#### Exercise brief:
Please copy out the full listing that follows exactly; no picture belongs in the copy.

#### Recorded information:

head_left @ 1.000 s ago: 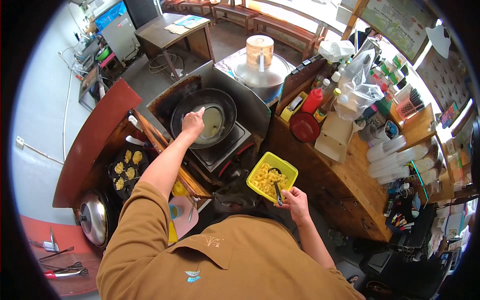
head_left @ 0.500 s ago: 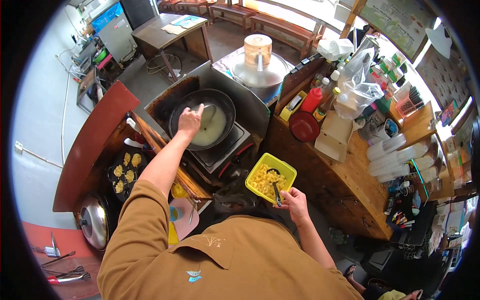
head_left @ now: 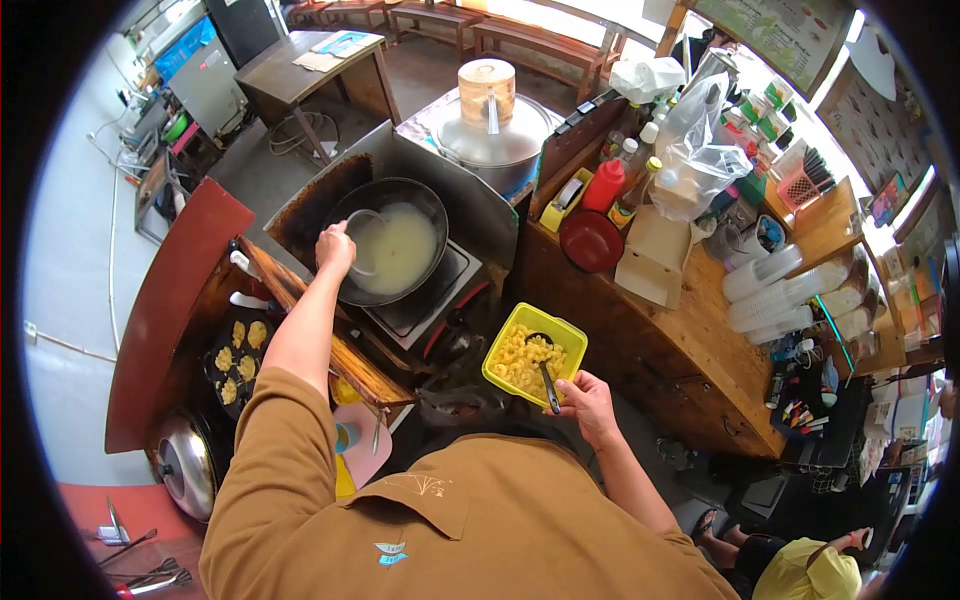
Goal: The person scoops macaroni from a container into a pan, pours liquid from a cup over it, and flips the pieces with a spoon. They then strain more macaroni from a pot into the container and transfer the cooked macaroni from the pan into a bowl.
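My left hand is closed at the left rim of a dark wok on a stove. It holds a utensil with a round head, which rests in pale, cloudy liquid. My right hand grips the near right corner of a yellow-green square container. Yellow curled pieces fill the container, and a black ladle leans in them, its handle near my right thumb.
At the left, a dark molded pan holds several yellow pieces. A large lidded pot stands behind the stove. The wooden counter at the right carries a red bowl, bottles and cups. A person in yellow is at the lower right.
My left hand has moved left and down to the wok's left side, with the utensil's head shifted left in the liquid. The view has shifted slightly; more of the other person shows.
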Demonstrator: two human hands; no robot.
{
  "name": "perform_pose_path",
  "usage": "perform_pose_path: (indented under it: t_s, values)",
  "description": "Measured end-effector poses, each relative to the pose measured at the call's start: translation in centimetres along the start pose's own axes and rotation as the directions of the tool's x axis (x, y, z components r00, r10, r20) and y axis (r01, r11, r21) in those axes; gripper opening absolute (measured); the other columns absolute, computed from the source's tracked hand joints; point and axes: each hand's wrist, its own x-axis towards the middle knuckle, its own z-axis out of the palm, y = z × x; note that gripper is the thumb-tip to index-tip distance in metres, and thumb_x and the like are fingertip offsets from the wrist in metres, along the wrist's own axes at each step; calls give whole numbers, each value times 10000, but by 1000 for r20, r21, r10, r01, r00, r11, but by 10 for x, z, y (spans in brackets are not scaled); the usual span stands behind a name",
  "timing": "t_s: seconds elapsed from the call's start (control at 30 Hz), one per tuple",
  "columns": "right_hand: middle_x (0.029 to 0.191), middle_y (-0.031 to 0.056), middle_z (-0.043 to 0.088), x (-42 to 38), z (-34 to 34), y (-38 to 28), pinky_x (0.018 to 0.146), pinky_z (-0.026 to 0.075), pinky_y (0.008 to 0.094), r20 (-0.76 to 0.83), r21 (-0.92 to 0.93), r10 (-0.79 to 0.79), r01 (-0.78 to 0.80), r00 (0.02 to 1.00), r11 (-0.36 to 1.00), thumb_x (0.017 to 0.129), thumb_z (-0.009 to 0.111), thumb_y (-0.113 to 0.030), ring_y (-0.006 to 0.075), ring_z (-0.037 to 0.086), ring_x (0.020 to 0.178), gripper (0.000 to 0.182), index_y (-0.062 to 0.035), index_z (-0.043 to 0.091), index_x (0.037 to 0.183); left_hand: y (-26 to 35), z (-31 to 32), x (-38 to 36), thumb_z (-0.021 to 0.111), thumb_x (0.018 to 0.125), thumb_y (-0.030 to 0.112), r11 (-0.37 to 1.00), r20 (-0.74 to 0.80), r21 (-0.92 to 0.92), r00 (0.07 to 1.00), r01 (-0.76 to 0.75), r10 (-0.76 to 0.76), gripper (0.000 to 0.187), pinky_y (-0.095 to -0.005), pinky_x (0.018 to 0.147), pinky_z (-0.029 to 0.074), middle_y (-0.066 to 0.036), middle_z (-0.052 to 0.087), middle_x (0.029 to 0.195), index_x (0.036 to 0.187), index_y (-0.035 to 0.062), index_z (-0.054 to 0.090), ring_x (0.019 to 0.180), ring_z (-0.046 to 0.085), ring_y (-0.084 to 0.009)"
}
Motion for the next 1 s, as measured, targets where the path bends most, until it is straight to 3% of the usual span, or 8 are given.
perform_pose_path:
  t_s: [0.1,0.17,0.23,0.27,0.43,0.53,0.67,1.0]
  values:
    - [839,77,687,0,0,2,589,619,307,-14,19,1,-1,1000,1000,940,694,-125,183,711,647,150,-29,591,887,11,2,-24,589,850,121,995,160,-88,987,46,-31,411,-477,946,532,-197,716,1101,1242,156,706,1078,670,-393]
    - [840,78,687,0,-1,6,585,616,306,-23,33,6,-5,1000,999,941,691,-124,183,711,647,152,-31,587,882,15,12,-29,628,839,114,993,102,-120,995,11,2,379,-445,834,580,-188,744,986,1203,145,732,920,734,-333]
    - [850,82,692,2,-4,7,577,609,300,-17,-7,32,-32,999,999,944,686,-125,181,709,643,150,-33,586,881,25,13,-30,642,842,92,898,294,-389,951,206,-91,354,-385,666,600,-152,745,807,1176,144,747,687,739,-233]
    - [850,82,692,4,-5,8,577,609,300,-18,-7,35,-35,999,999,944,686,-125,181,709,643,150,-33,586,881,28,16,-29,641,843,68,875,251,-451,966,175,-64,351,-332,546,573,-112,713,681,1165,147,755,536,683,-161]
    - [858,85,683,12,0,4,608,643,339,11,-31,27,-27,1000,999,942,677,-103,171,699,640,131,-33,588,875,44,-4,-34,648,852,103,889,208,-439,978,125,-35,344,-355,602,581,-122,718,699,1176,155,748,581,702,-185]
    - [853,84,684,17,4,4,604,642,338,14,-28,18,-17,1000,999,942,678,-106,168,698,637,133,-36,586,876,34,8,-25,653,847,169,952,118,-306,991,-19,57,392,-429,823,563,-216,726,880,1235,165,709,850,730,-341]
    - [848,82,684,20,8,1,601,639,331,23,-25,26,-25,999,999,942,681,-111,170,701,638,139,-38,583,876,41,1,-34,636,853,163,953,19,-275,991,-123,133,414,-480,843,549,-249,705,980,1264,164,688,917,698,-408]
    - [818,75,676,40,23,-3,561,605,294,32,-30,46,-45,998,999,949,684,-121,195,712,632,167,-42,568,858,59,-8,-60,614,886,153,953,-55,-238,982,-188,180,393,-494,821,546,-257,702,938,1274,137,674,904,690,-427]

#### Result for this task:
head_left @ 1.000 s ago: 
head_left @ 0.500 s ago: 
head_left @ now: 
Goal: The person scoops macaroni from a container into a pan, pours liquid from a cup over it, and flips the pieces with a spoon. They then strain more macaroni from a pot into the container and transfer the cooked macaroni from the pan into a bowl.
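My left hand is closed at the left rim of a dark wok on a stove. It holds a utensil with a round head, which rests in pale, cloudy liquid. My right hand grips the near right corner of a yellow-green square container. Yellow curled pieces fill the container, and a black ladle leans in them, its handle near my right thumb.
At the left, a dark molded pan holds several yellow pieces. A large lidded pot stands behind the stove. The wooden counter at the right carries a red bowl, bottles and cups. A person in yellow is at the lower right.
My left hand has moved left and down to the wok's left side, with the utensil's head shifted left in the liquid. The view has shifted slightly; more of the other person shows.
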Demonstrator: two human hands; no robot.
{
  "name": "perform_pose_path",
  "usage": "perform_pose_path: (indented under it: t_s, values)",
  "description": "Measured end-effector poses, each relative to the pose measured at the call's start: translation in centimetres along the start pose's own axes and rotation as the directions of the tool's x axis (x, y, z components r00, r10, r20) and y axis (r01, r11, r21) in those axes; gripper opening absolute (measured); the other columns absolute, computed from the source's tracked hand joints; point and axes: each hand's wrist, its own x-axis towards the middle knuckle, its own z-axis out of the palm, y = z × x; note that gripper is the thumb-tip to index-tip distance in metres, and thumb_x and the like are fingertip offsets from the wrist in metres, along the wrist's own axes at each step; calls give whole numbers, each value times 10000, but by 1000 for r20, r21, r10, r01, r00, r11, but by 10 for x, z, y (spans in brackets are not scaled); the usual span stands behind a name",
  "timing": "t_s: seconds elapsed from the call's start (control at 30 Hz), one per tuple",
  "columns": "right_hand: middle_x (0.029 to 0.191), middle_y (-0.031 to 0.056), middle_z (-0.043 to 0.088), x (-42 to 38), z (-34 to 34), y (-38 to 28), pinky_x (0.018 to 0.146), pinky_z (-0.026 to 0.075), pinky_y (0.008 to 0.094), r20 (-0.76 to 0.83), r21 (-0.92 to 0.93), r10 (-0.79 to 0.79), r01 (-0.78 to 0.80), r00 (0.02 to 1.00), r11 (-0.36 to 1.00), thumb_x (0.017 to 0.129), thumb_z (-0.009 to 0.111), thumb_y (-0.113 to 0.030), ring_y (-0.006 to 0.075), ring_z (-0.037 to 0.086), ring_x (0.020 to 0.178), gripper (0.000 to 0.182), index_y (-0.062 to 0.035), index_z (-0.043 to 0.091), index_x (0.037 to 0.183); left_hand: y (-26 to 35), z (-31 to 32), x (-38 to 36), thumb_z (-0.021 to 0.111), thumb_x (0.018 to 0.125), thumb_y (-0.030 to 0.112), r11 (-0.37 to 1.00), r20 (-0.74 to 0.80), r21 (-0.92 to 0.92), r00 (0.07 to 1.00), r01 (-0.76 to 0.75), r10 (-0.76 to 0.76), gripper (0.000 to 0.187), pinky_y (-0.095 to -0.005), pinky_x (0.018 to 0.147), pinky_z (-0.029 to 0.074), middle_y (-0.066 to 0.036), middle_z (-0.052 to 0.087), middle_x (0.029 to 0.195), index_x (0.036 to 0.187), index_y (-0.035 to 0.062), index_z (-0.054 to 0.090), ring_x (0.019 to 0.180), ring_z (-0.046 to 0.085), ring_y (-0.084 to 0.009)"
}
Motion for the next 1 s, as measured, targets where the path bends most, until it is straight to 3% of the usual span, or 8 are given.
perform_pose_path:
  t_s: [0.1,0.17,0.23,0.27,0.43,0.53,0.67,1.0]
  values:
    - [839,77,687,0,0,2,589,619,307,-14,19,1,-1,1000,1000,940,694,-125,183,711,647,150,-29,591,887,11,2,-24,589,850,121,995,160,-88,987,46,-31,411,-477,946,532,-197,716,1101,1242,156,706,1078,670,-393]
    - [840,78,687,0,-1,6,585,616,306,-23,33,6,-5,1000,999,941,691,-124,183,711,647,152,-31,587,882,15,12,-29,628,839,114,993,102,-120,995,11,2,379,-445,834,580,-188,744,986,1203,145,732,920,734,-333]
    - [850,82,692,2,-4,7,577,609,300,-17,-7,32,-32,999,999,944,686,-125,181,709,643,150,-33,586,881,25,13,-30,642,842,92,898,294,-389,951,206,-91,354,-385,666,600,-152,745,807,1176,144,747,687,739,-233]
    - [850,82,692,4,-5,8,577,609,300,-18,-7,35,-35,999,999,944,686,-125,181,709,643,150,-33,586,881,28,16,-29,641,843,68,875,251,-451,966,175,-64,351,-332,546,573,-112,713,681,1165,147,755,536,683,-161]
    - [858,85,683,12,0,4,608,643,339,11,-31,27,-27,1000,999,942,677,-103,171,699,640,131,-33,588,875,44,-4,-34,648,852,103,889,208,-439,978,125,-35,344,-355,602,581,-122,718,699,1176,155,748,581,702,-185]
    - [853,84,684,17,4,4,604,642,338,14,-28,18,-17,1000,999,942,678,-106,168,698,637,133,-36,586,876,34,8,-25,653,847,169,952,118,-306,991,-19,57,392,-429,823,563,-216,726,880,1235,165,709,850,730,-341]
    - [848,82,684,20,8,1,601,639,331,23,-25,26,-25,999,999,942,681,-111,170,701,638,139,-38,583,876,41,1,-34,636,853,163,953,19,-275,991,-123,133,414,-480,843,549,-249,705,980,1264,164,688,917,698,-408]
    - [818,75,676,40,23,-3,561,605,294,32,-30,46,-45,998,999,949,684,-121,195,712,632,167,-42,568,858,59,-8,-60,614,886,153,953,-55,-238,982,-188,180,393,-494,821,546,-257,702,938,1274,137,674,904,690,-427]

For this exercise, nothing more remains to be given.